#### EXERCISE DESCRIPTION
Each entry below is to be given again word for word, with no pictures.
[[ RECORDS PROVIDED, beginning ]]
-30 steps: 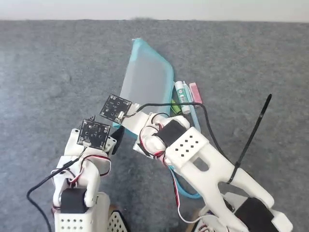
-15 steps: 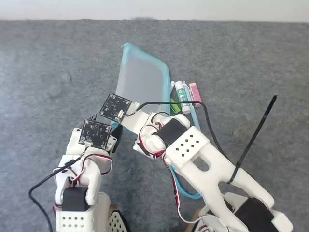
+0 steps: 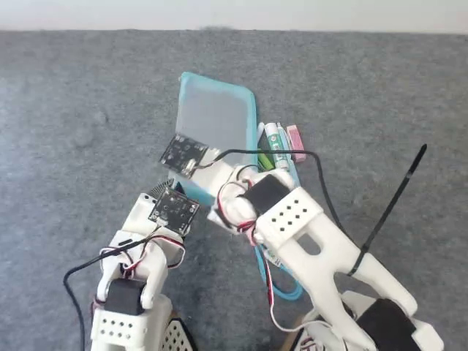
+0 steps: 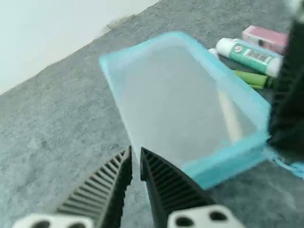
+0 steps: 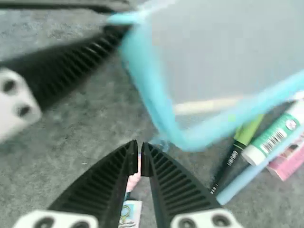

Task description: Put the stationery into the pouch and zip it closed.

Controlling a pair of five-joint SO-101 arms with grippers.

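Left wrist view shows a pale stick [image 4: 229,118] inside the translucent pouch [image 4: 175,99].

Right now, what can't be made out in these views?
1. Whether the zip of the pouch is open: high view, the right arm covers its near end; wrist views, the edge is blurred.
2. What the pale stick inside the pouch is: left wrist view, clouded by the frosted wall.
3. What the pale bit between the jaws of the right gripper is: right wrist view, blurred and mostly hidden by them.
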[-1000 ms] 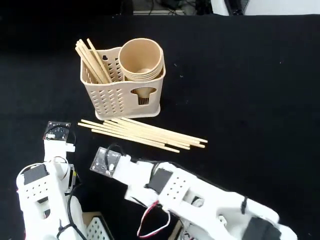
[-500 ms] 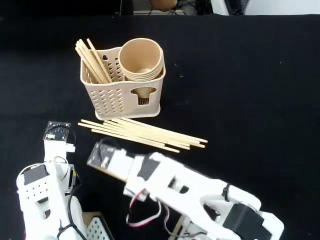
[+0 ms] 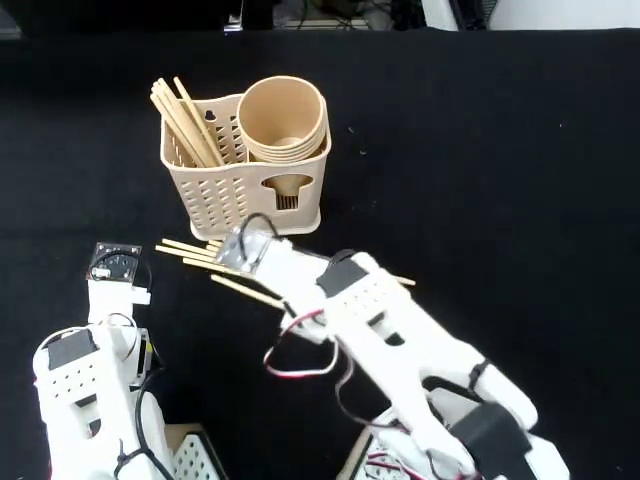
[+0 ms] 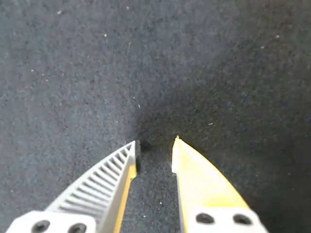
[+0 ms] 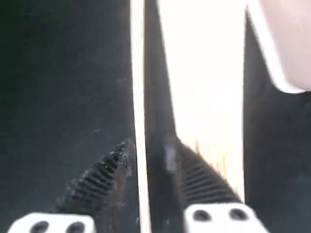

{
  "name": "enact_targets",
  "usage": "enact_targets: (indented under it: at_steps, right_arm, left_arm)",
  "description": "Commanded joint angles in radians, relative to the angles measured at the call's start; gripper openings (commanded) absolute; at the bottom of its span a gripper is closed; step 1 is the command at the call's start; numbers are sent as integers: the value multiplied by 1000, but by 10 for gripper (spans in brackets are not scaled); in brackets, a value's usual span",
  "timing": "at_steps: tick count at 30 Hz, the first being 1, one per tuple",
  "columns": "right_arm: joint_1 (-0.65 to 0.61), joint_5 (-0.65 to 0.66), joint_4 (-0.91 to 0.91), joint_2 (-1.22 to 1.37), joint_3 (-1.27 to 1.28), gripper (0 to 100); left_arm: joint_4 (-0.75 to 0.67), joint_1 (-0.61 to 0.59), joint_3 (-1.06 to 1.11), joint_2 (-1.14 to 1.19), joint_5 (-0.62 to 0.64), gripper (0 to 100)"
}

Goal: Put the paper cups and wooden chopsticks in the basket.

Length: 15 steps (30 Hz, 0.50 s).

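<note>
The black table (image 3: 520, 150) spans the whole high view. We log the right arm (image 3: 400, 350) as the biggest item on it. It is white and runs from the lower right of the frame up toward the centre, with its wrist end just below the basket. The left arm (image 3: 85, 390) sits in the lower left corner, wrist pointing up the frame, well apart from the task's things.

The basket (image 3: 235, 195), beige and perforated, stands upright in the upper left of the frame. Its right-hand compartment holds the stacked paper cups (image 3: 283, 115), mouths up. Its left-hand compartment holds a leaning bunch of chopsticks (image 3: 185, 120) that stick out above the rim.

The loose chopsticks (image 3: 185, 250) lie flat on the table just below the basket, left of centre, partly covered by the right arm's wrist. One stick (image 3: 245, 291) lies a little apart, lower in the frame than the rest.

Right gripper (image 5: 150, 145): we see the jaws spread, low over the table. A single chopstick (image 5: 138, 73) runs lengthwise between them, close against one jaw and not pinched. The bundle (image 5: 204, 87) lies just beside the other jaw, outside the gap.

Left gripper (image 4: 155, 143): jaws parted a little, tips near bare table.
</note>
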Motion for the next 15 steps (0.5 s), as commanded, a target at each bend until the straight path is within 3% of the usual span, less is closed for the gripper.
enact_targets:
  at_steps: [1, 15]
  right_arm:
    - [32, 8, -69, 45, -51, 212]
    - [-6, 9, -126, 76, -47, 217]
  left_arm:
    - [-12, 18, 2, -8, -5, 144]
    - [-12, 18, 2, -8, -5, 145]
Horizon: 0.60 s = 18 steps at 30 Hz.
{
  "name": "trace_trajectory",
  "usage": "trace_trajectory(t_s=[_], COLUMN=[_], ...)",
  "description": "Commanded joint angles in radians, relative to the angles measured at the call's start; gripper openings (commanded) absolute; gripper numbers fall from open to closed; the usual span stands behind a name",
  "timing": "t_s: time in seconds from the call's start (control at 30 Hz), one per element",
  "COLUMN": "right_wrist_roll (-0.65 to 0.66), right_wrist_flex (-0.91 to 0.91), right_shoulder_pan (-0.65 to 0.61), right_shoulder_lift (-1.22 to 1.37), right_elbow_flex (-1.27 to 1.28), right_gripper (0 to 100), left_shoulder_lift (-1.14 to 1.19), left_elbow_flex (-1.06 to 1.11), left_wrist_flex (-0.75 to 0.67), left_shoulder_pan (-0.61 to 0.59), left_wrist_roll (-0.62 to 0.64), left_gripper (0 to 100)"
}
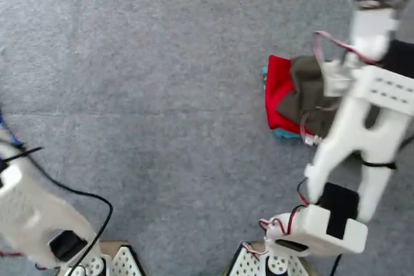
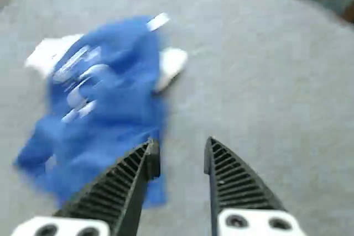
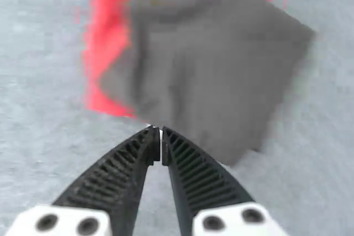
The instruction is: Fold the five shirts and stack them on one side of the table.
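Note:
A crumpled blue shirt [image 2: 99,103] with white print lies on the grey table cloth. My left gripper [image 2: 181,143] hangs open just above the shirt's near edge, with nothing between its fingers. At the right of the table sits a stack: a dark grey shirt [image 1: 310,92] on top of a red shirt [image 1: 277,88], with a teal shirt [image 1: 284,134] peeking out beneath. The right arm [image 1: 362,95] stretches over this stack. My right gripper [image 3: 161,132] is shut and empty, its tips at the edge of the dark grey shirt [image 3: 210,64], which covers most of the red shirt [image 3: 108,42].
The grey cloth [image 1: 162,95] covers the whole table, flat and bare through the middle. The left arm [image 1: 32,218] and its black cable [image 1: 97,201] sit at the near left corner. The arms' bases stand at the near edge.

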Motion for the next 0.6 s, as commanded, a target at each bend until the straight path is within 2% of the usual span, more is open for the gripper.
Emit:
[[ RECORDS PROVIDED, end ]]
#### ANSWER BOX
-30 steps: 
-15 steps: 
+0 steps: 
+0 steps: 
+0 steps: 

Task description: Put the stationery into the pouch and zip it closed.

Controlling a pair of five-joint SO-101 arms with grippers.

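Left wrist view shows a pale stick [image 4: 229,118] inside the translucent pouch [image 4: 175,99].

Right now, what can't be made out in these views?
1. Whether the zip of the pouch is open: high view, the right arm covers its near end; wrist views, the edge is blurred.
2. What the pale stick inside the pouch is: left wrist view, clouded by the frosted wall.
3. What the pale bit between the jaws of the right gripper is: right wrist view, blurred and mostly hidden by them.
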[-1000 ms] 
[-500 ms] 
[+0 ms] 
[+0 ms] 
[+0 ms] 

{
  "name": "enact_targets",
  "usage": "enact_targets: (indented under it: at_steps, right_arm, left_arm)",
  "description": "Commanded joint angles in radians, relative to the angles measured at the call's start; gripper openings (commanded) absolute; at the bottom of its span a gripper is closed; step 1 is the command at the call's start; numbers are sent as integers: the value multiplied by 1000, but by 10 for gripper (spans in brackets are not scaled); in brackets, a value's usual span",
  "timing": "at_steps: tick count at 30 Hz, the first being 1, one per tuple",
  "columns": "right_arm: joint_1 (-0.65 to 0.61), joint_5 (-0.65 to 0.66), joint_4 (-0.91 to 0.91), joint_2 (-1.22 to 1.37), joint_3 (-1.27 to 1.28), gripper (0 to 100); left_arm: joint_4 (-0.75 to 0.67), joint_1 (-0.61 to 0.59), joint_3 (-1.06 to 1.11), joint_2 (-1.14 to 1.19), joint_5 (-0.62 to 0.64), gripper (0 to 100)"
}

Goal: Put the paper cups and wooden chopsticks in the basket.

Length: 15 steps (30 Hz, 0.50 s).

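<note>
The black table (image 3: 520, 150) spans the whole high view. We log the right arm (image 3: 400, 350) as the biggest item on it. It is white and runs from the lower right of the frame up toward the centre, with its wrist end just below the basket. The left arm (image 3: 85, 390) sits in the lower left corner, wrist pointing up the frame, well apart from the task's things.

The basket (image 3: 235, 195), beige and perforated, stands upright in the upper left of the frame. Its right-hand compartment holds the stacked paper cups (image 3: 283, 115), mouths up. Its left-hand compartment holds a leaning bunch of chopsticks (image 3: 185, 120) that stick out above the rim.

The loose chopsticks (image 3: 185, 250) lie flat on the table just below the basket, left of centre, partly covered by the right arm's wrist. One stick (image 3: 245, 291) lies a little apart, lower in the frame than the rest.

Right gripper (image 5: 150, 145): we see the jaws spread, low over the table. A single chopstick (image 5: 138, 73) runs lengthwise between them, close against one jaw and not pinched. The bundle (image 5: 204, 87) lies just beside the other jaw, outside the gap.

Left gripper (image 4: 155, 143): jaws parted a little, tips near bare table.
</note>
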Motion for the next 15 steps (0.5 s), as commanded, a target at each bend until the straight path is within 3% of the usual span, less is closed for the gripper.
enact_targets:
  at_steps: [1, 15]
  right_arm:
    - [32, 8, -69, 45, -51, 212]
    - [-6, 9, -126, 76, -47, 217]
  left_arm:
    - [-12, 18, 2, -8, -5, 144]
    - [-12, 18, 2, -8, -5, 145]
Horizon: 0.60 s = 18 steps at 30 Hz.
{
  "name": "trace_trajectory",
  "usage": "trace_trajectory(t_s=[_], COLUMN=[_], ...)",
  "description": "Commanded joint angles in radians, relative to the angles measured at the call's start; gripper openings (commanded) absolute; gripper numbers fall from open to closed; the usual span stands behind a name",
  "timing": "t_s: time in seconds from the call's start (control at 30 Hz), one per element",
  "COLUMN": "right_wrist_roll (-0.65 to 0.66), right_wrist_flex (-0.91 to 0.91), right_shoulder_pan (-0.65 to 0.61), right_shoulder_lift (-1.22 to 1.37), right_elbow_flex (-1.27 to 1.28), right_gripper (0 to 100), left_shoulder_lift (-1.14 to 1.19), left_elbow_flex (-1.06 to 1.11), left_wrist_flex (-0.75 to 0.67), left_shoulder_pan (-0.61 to 0.59), left_wrist_roll (-0.62 to 0.64), left_gripper (0 to 100)"
}
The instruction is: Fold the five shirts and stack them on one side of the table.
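Note:
A crumpled blue shirt [image 2: 99,103] with white print lies on the grey table cloth. My left gripper [image 2: 181,143] hangs open just above the shirt's near edge, with nothing between its fingers. At the right of the table sits a stack: a dark grey shirt [image 1: 310,92] on top of a red shirt [image 1: 277,88], with a teal shirt [image 1: 284,134] peeking out beneath. The right arm [image 1: 362,95] stretches over this stack. My right gripper [image 3: 161,132] is shut and empty, its tips at the edge of the dark grey shirt [image 3: 210,64], which covers most of the red shirt [image 3: 108,42].
The grey cloth [image 1: 162,95] covers the whole table, flat and bare through the middle. The left arm [image 1: 32,218] and its black cable [image 1: 97,201] sit at the near left corner. The arms' bases stand at the near edge.
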
Motion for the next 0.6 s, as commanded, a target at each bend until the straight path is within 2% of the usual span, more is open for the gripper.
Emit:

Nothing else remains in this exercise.